> [Task prompt]:
The listing that follows must be retyped in full, exactly.

> [Exercise data]:
◆ ◆ ◆

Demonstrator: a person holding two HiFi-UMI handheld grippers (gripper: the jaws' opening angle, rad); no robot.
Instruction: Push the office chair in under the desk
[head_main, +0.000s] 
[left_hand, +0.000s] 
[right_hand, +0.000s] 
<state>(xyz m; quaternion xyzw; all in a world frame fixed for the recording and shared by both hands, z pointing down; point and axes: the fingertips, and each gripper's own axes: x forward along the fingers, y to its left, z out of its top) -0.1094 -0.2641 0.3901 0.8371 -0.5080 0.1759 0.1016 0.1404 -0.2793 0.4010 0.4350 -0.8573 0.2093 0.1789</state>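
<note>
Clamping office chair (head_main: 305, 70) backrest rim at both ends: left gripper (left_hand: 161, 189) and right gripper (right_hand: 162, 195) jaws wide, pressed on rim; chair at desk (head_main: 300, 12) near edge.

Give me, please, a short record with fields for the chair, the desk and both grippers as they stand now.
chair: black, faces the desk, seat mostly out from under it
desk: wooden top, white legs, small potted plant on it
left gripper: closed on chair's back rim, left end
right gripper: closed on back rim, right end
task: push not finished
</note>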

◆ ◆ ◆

> [Expected answer]:
Demonstrator: a person holding two HiFi-UMI handheld grippers (gripper: the jaws' opening angle, rad); no robot.
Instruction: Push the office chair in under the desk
[head_main, +0.000s] 
[left_hand, +0.000s] 
[right_hand, +0.000s] 
<state>(xyz m; quaternion xyzw; all in a world frame fixed for the recording and shared by both hands, z pointing down; point and axes: the fingertips, and each gripper's own axes: x forward along the fingers, y to its left, z out of its top) -0.1094 -0.2641 0.3901 0.8371 -0.5080 0.1759 0.1016 0.1404 -0.2793 0.4010 0.4350 -0.8573 0.2093 0.1789</state>
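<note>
Clamping office chair (head_main: 305, 70) backrest rim at both ends: left gripper (left_hand: 161, 189) and right gripper (right_hand: 162, 195) jaws wide, pressed on rim; chair at desk (head_main: 300, 12) near edge.

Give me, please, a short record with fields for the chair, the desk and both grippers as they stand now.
chair: black, faces the desk, seat mostly out from under it
desk: wooden top, white legs, small potted plant on it
left gripper: closed on chair's back rim, left end
right gripper: closed on back rim, right end
task: push not finished
</note>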

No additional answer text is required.